Unser Rechner verwendet den euklidischen Algorithmus, einen der ältesten Algorithmen der Mathematik (ca. 300 v. Chr.). Er berechnet den GGT iterativ durch wiederholte Division mit Rest: GGT(12, 18): 18 mod 12 = 6, dann 12 mod 6 = 0 → GGT = 6. Das KGV folgt dann direkt aus der Formel KGV = (a × b) / GGT. Für 12 und 18: KGV = (12 × 18) / 6 = 36.

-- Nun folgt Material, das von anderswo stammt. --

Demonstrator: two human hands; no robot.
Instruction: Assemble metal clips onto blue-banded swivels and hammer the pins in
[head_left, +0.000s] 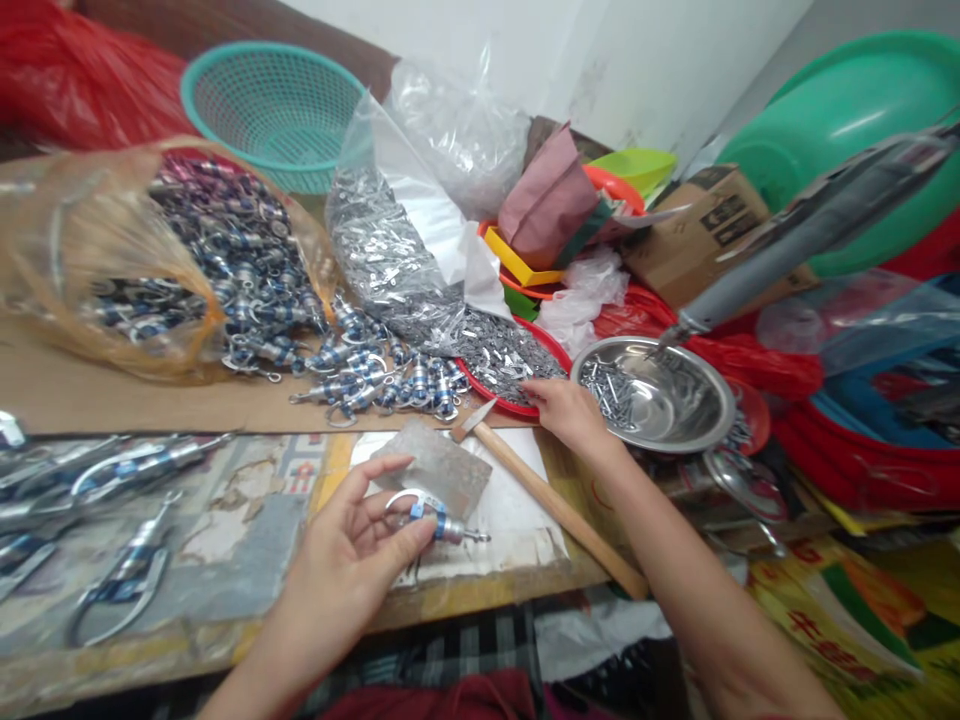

Die wichtigste Alltagsanwendung des GGT ist das Kürzen von Brüchen. Um den Bruch 18/24 zu kürzen: GGT(18, 24) = 6, also 18/24 = 3/4. Das KGV wird bei der Addition von Brüchen mit ungleichen Nennern benötigt: 1/4 + 1/6 erfordert den gemeinsamen Nenner kgV(4, 6) = 12. Damit gilt: 3/12 + 2/12 = 5/12. Ohne KGV müsste man mit dem Produkt 4 × 6 = 24 arbeiten und kürzen.
In der Informatik und Kryptographie ist der GGT fundamental: Der RSA-Verschlüsselungsalgorithmus basiert auf der Schwierigkeit, den GGT großer Zahlen zu berechnen. Die Taktfrequenz-Synchronisationin der Signalverarbeitung nutzt das KGV zweier Frequenzen. Selbst in der Musiktheorie entspricht der Rhythmus dem KGV der Taktlängen. Der GGT-Rechner ist damit nicht nur für Schüler nützlich, sondern auch für Ingenieure und Informatiker.